* **Your assignment**
In the data that follows, find the line with "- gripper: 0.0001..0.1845"; transcribe it, every later line up to the one with "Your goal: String", and that line as well, exactly and with no others.

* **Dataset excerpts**
((
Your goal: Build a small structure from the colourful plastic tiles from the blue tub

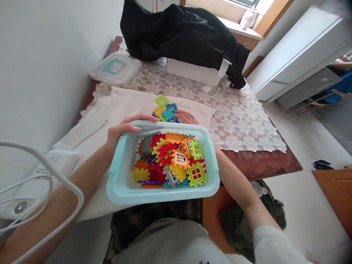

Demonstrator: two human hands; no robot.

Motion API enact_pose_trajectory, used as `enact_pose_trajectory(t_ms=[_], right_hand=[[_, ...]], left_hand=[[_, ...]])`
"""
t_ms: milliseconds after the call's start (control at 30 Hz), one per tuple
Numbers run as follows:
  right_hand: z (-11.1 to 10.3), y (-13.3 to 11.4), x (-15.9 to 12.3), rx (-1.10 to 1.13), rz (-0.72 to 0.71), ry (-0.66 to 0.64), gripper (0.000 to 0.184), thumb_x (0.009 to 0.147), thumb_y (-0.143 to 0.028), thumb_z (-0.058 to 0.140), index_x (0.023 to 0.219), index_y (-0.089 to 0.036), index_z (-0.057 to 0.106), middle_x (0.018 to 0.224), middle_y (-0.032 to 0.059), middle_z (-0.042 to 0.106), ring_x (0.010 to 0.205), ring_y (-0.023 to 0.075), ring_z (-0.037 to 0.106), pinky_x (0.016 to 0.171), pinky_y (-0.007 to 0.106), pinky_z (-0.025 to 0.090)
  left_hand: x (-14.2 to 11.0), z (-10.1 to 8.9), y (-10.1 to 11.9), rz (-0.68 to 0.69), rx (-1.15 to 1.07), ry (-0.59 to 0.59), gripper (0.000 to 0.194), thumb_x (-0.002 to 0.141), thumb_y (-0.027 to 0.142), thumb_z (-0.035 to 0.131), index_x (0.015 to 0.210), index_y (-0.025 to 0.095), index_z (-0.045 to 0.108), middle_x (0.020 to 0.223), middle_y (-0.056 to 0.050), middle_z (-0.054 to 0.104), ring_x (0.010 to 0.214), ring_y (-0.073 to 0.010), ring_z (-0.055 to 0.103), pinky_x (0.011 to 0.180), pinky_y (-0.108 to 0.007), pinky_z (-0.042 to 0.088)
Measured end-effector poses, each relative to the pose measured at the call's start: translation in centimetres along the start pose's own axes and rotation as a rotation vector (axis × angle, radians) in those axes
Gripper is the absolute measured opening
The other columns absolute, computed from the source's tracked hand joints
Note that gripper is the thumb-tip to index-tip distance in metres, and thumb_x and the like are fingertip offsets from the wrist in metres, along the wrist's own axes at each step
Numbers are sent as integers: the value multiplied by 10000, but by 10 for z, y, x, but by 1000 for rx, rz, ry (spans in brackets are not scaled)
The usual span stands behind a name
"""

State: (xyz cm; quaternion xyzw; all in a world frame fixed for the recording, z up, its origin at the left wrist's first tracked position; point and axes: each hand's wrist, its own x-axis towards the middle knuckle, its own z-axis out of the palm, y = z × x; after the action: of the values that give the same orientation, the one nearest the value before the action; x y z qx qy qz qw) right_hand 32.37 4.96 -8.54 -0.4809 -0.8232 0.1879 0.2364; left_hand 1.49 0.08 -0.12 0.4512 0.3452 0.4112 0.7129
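A light-blue plastic tub (118, 183) is held close to my body, filled with interlocking plastic building tiles (165, 154) in red, orange, yellow, green and grey. My left hand (118, 134) grips its far left corner, thumb over the rim and fingers along the outer side. Beyond the tub's far rim, my right hand (187, 117) rests by a small pile of loose tiles (167, 114) on the white cloth. Its fingertips touch or nearly touch a blue tile; the tub hides part of this hand, and whether it holds a tile is unclear.
A clear lid (117, 68) with a teal handle lies at the back left. Black fabric (187, 33) covers a white box (192, 71) at the back. White cables (63, 179) and a power strip (52, 161) are at left. A dark bag (255, 220) sits below right.
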Motion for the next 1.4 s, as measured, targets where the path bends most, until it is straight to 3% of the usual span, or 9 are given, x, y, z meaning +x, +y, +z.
enact_pose_trajectory(t_ms=[233, 333, 467, 567, 767, 933, 1167, 1267, 1400], right_hand=[[-3, -20, 3, -7, -58, -82, 716, 1087, -472, 721, 1778, -447, 535, 1982, 11, 330, 1885, 354, 182, 1535, 607, 171], [-3, -23, 14, -33, -84, -167, 611, 1100, -441, 674, 1703, -346, 648, 1967, 49, 369, 1865, 374, 253, 1541, 616, 149], [-3, -19, 18, -86, -97, -185, 508, 1098, -391, 666, 1604, -396, 712, 1861, 22, 556, 1764, 293, 460, 1495, 525, 343], [-2, -15, 14, -125, -130, -127, 521, 1126, -401, 663, 1638, -304, 680, 1749, 113, 659, 1634, 312, 576, 1419, 505, 442], [12, 0, 21, -196, -78, -105, 615, 1102, -406, 742, 1702, -338, 627, 1893, 82, 501, 1781, 368, 396, 1464, 589, 366], [12, 11, 25, -145, -117, -139, 495, 1102, -343, 726, 1592, -273, 721, 1799, 107, 628, 1759, 329, 475, 1478, 527, 378], [6, 5, 15, -70, -132, -88, 515, 1145, -362, 650, 1650, -262, 670, 1831, 125, 579, 1740, 279, 499, 1461, 471, 414], [12, 5, 17, -124, -16, -33, 642, 1111, -393, 726, 1724, -244, 605, 1941, 144, 411, 1839, 369, 332, 1501, 572, 337], [18, 12, 21, -153, 92, -73, 738, 1097, -375, 749, 1786, -214, 537, 1944, 156, 398, 1848, 433, 299, 1518, 649, 266]], left_hand=[[0, -2, 1, -14, 42, 4, 410, 712, 320, 822, 1080, 229, 978, 1030, -90, 942, 888, -300, 847, 803, -336, 662], [-1, 0, 3, -17, 82, 38, 390, 722, 326, 819, 1069, 240, 976, 1028, -88, 933, 922, -323, 851, 836, -352, 661], [-1, 0, 4, 5, 113, 41, 386, 732, 337, 807, 1070, 230, 960, 1046, -100, 921, 987, -387, 851, 856, -399, 661], [-1, 0, 3, -13, 98, 42, 369, 744, 327, 812, 1068, 244, 966, 1061, -89, 932, 960, -359, 854, 846, -381, 653], [-2, 2, -1, -63, -64, 75, 501, 865, 569, 819, 1135, 170, 953, 1007, -111, 942, 850, -299, 839, 788, -368, 654], [10, -9, -13, -36, -151, 87, 680, 973, 781, 775, 1160, 142, 914, 1010, -102, 943, 833, -282, 851, 770, -375, 669], [35, -41, -36, 245, 624, 269, 478, 984, 622, 829, 1194, 196, 879, 1204, -120, 923, 1136, -348, 829, 1008, -430, 643], [51, -56, -41, 286, 888, 149, 617, 868, 600, 885, 1343, 207, 893, 1663, -148, 756, 1609, -410, 599, 1373, -472, 407], [71, -63, -42, 257, 1140, 52, 621, 934, 479, 828, 1482, 188, 832, 1827, -135, 608, 1758, -401, 401, 1479, -523, 124]])
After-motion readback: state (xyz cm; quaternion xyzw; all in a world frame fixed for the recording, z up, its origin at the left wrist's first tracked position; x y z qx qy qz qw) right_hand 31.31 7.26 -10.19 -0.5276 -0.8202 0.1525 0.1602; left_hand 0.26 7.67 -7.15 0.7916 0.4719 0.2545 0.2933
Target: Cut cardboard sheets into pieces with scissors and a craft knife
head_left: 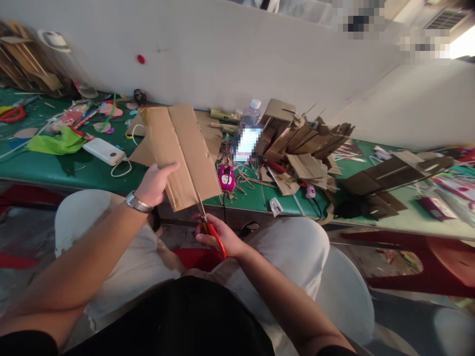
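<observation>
By the left grip point(153, 185), thumb uppermost, a creased, oblong brown cardboard sheet point(185, 153) is clasped over the front of the smooth green desk point(74, 170); at the sheet's lower edge, red-handled scissors point(214, 234) are grasped by the right grip point(227, 237), forearm slanted inward.

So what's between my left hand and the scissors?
In the head view, the lower part of the cardboard piece lies between your left hand and the scissors at its near edge.

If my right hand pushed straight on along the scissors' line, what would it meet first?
The cardboard: the scissors in the right hand already reach its near edge. How deep the blades sit is unclear.
</observation>
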`<state>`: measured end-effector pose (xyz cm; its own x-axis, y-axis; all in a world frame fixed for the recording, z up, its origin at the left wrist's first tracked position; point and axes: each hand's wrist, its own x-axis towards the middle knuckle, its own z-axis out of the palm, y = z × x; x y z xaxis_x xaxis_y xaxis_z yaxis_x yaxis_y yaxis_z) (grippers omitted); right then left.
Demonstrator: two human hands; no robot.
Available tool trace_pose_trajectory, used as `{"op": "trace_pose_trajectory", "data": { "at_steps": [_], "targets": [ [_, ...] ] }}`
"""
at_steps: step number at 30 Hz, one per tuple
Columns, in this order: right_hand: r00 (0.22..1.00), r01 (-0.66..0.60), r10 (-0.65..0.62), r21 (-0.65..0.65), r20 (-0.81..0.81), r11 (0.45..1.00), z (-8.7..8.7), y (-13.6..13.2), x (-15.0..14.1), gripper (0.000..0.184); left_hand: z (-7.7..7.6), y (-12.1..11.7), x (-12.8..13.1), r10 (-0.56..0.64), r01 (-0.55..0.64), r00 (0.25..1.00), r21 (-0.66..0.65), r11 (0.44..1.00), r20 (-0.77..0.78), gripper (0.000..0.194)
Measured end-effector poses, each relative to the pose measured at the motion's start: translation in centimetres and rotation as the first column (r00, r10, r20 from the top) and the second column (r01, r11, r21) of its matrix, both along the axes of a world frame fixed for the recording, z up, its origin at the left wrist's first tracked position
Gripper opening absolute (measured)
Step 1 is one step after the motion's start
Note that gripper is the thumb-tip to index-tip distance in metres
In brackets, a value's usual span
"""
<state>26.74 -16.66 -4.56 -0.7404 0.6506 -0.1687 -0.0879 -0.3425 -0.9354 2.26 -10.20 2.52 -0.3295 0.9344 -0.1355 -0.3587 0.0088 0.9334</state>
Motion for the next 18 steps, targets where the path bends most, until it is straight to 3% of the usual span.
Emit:
{"op": "trace_pose_trajectory", "data": {
  "at_steps": [4,8,14,18],
  "targets": [
    [0.999,0.035,-0.035,-0.016,-0.001,0.999,-0.4,-0.4,-0.3,0.055,-0.4,-0.2,0.3,-0.063,0.062,0.997,-0.017,0.998,-0.034,0.045],
    [0.997,0.058,-0.059,-0.046,-0.042,0.997,-0.8,-0.8,-0.6,0.062,-0.2,-0.3,0.4,-0.07,0.069,0.997,-0.018,0.997,-0.027,0.046],
    [0.992,-0.03,0.022,-0.068,-0.127,0.997,-0.6,-1.2,-0.8,0.068,0.5,-0.4,0.3,-0.045,0.045,0.999,-0.033,0.998,-0.004,0.048],
    [0.999,0.032,-0.032,0.025,0.014,0.999,-1.1,-1.3,-1.0,0.072,0.2,-0.5,0.3,-0.076,0.076,0.997,-0.019,0.997,-0.017,0.047]
  ]
}}
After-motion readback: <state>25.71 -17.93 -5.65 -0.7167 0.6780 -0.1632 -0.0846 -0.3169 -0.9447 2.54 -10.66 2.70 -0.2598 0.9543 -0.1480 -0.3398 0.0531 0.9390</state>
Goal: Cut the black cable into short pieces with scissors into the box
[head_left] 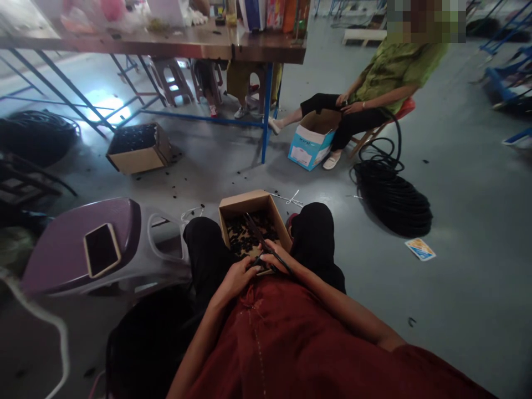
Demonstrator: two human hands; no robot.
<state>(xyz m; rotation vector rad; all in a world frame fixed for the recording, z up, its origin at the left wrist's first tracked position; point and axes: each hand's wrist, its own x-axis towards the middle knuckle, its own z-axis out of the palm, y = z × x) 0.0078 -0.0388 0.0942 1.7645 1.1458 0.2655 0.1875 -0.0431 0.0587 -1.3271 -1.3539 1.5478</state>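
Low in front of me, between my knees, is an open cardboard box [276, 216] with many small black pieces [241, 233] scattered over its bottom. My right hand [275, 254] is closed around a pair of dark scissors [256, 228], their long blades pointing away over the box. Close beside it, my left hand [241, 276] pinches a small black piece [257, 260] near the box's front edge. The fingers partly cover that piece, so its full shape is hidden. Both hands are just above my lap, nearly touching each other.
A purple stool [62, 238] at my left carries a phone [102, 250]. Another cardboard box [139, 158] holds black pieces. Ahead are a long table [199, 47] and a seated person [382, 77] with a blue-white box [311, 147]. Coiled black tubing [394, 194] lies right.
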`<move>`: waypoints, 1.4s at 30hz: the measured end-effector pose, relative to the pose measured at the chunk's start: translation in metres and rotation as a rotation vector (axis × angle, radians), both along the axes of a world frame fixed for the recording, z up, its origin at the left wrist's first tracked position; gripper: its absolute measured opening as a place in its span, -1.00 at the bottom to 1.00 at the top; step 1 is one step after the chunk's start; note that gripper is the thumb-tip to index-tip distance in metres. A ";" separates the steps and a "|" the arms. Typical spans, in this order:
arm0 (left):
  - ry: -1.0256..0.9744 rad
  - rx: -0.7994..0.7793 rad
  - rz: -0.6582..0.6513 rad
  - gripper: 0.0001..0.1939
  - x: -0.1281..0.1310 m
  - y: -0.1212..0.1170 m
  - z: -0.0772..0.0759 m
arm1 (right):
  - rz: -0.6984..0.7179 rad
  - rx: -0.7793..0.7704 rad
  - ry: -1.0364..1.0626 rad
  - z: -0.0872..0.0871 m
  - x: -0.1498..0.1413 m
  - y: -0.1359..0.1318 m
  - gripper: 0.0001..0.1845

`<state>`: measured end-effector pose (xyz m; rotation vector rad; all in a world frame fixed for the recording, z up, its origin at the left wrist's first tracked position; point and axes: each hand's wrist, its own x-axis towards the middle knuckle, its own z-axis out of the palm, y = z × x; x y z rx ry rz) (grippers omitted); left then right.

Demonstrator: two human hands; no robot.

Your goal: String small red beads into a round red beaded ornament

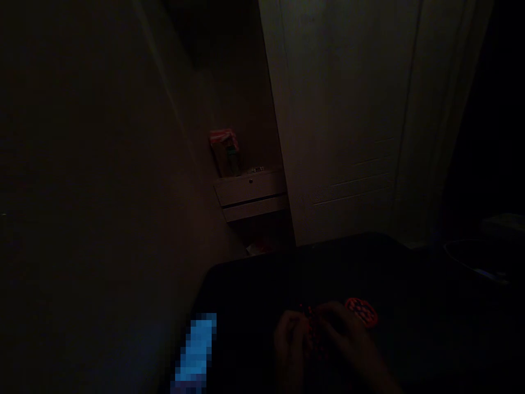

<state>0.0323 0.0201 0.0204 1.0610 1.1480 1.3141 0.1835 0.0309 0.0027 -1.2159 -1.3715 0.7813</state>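
The picture is very dark. My left hand (290,339) is low in the middle, its fingers curled and closed at the near side of a dark thing with small red dots (315,338). From the right, my right hand (346,331) meets the same dotted thing, its fingertips pinched together at its upper part. What kind of thing it is, I cannot make out. Just beyond my right hand lies a flat, rounded red-rimmed piece (361,312) with a pattern of light and dark patches inside. Neither hand touches it visibly.
A dark surface (262,290) stretches under my hands. To the left glows a pixelated blue patch (194,350). Behind stand a pale cabinet door (344,109) and a shelf with a drawer (252,191), a red-topped box (222,150) on it. A thin cable (461,260) lies at right.
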 end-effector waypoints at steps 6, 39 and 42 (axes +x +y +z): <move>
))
* **Reply to the exercise**
  - gripper: 0.0001..0.1845

`<state>`: measured end-effector pose (xyz m; rotation vector rad; all in a world frame fixed for the recording, z up, its origin at the left wrist's first tracked position; point and axes: each hand's wrist, its own x-axis towards the middle knuckle, its own z-axis out of the palm, y = z × x; x y z rx ry rz) (grippers omitted); left then right.

Demonstrator: two human hands; no robot.

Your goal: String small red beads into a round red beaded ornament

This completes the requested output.